テレビを置かない家って案外あるもんなんです。

新聞も取っていなかった。

 

 

だから、彼の時間は30年前に止まったままだ。

サポートセンターに来て、初めて携帯電話やインターネットを知った。

名古屋駅前の風景が全く変わってしまったことに驚いた。

 

 

 

驚きと焦りと不安と。

 

 

彼の目の前の風景が「死刑宣告」のように感じられたかもしれない。

 

 

そんな彼を1年近く訪問したスタッフたち。

なんのリアクションもない中、訪問し続けた。

そして、会えた。

 

 

会えたら、やり直す決断は早い。

しかし、問題が。

30年間家にひきこもっていた彼は、まともに歩くことができなくなっていた。

 

 

毎日スタッフがご自宅まで訪問。

車に乗ってもらって、少し離れた公園で歩く練習から開始。

3ヶ月後、1人でサホートセンターまで来た。

 

 

それからゆっくりとしかし確実に支援が行われて来た。

1年、2年、3年と社会復帰へのリハビリが行われていく。

そんな中、フィリピンに行った。

 

 

初めて見るもの全てが新鮮だった。

日本みたいにあくせくしていない、ゆったりとした時間の流れが気に入った。

ここなら、自分はもう一度新しく生まれ変われそうだ。

 

 

そんなことを言っていた〈50代男さん〉。

 

 

しかし、現実は甘くない。

年齢の割には、できないことが多すぎるのだ。

一生懸命、一から出直して、できないことをできるように練習しているのだけど、それにも限界がある。

 

 

 

積み上げて来た努力も、寄る年波には勝てず。

 

 

ついに<やり直したい>という前向きな気持ちよりも、<どうせできっこない>というマイナスな気持ちが強くなって、とうとうギブアップ。

 

 

サポートセンターをやめるとなった。

スタッフが電話をしても、出ない。

ご自宅に電話しても電話に出た母親から「部屋の外から呼びかけても、返事がないです。

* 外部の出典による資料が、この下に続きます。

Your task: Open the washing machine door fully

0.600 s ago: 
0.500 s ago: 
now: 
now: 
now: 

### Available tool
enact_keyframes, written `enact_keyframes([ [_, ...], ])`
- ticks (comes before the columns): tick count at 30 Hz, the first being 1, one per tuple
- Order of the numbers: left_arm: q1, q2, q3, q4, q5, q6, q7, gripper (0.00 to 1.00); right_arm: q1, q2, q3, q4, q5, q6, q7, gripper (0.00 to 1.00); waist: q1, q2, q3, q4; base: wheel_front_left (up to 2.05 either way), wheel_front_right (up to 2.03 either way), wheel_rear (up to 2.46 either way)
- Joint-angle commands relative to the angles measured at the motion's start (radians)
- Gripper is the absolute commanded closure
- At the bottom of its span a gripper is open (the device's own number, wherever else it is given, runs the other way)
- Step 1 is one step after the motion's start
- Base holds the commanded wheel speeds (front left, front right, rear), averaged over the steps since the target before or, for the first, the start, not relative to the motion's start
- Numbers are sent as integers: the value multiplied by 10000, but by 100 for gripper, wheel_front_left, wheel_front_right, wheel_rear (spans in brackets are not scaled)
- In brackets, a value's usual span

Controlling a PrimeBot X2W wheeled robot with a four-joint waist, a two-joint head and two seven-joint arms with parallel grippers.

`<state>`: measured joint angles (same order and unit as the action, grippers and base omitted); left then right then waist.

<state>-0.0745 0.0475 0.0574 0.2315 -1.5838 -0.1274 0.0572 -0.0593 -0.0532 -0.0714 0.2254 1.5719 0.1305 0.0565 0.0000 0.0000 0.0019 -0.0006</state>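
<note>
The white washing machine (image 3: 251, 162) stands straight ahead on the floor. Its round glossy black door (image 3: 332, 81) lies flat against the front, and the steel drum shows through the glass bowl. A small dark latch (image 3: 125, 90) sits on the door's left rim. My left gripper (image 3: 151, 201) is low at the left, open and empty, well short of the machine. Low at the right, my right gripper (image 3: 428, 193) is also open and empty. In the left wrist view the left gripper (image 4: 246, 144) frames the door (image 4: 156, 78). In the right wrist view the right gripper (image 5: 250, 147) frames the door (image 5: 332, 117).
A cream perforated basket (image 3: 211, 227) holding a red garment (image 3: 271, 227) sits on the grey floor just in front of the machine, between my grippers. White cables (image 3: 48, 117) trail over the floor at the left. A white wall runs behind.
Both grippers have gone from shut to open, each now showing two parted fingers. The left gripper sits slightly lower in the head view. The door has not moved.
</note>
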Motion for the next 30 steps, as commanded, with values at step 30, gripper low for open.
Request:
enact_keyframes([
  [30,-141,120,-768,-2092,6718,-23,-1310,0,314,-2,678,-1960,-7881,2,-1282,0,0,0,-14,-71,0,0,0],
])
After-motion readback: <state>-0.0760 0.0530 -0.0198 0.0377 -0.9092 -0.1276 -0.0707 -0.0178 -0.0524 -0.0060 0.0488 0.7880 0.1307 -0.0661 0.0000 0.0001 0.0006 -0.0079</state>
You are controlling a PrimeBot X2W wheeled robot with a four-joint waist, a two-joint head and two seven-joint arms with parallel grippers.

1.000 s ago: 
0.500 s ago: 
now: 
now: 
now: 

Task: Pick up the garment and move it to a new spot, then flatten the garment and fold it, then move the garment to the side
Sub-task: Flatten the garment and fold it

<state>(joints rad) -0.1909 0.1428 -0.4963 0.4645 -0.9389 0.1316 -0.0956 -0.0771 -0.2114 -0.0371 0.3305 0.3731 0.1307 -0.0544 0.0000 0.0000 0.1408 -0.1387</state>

」との返事。

 

 

 

ハガキ、メール、ライン。

全てダメ。

 

 

 

でも代表の青木は諦めずに、直々ご自宅を訪問。

強いつながりを持っていると感じた青木が、自宅玄関先で呼びかける。

「こんなことで諦めちゃダメだよ。」

「迎えに来たよ。」

 

 

「大丈夫だよ。君がもういいというまでそばにいるから。」

「出て来てください。」

 

 

そう話しかけたら、〈50代男さん〉が玄関まで出て来た。

すっと青木が差し出した手を彼は両手でしっかりと握りかえした。

 

 

「青木さん、僕はサポートセンターに行かなくなってからも、英語は忘れずにやっていました。」

 

 

手にしていたのは英語の教材だった。

 

 

「今も英語をやっていました。」

「僕はやる気はあります。ぼくはやる気はあります。やる気はありますから。」と3度も話した〈50代男さん〉。

 

 

今、彼はフィリピンにいる。

 

結婚するにはお金を稼ぐ必要があるから、英語をマスターして専門学校に行く。

誰かに好きになって欲しいので、痩せる。

映画をみる。

サーフィンをやってみる。

合コンに参加する。

 

 

ぼくは残された人生を楽しみたい。

僕の人生は僕が主人公だから。

 

 

あれ、どこかで聞いたセリフだな。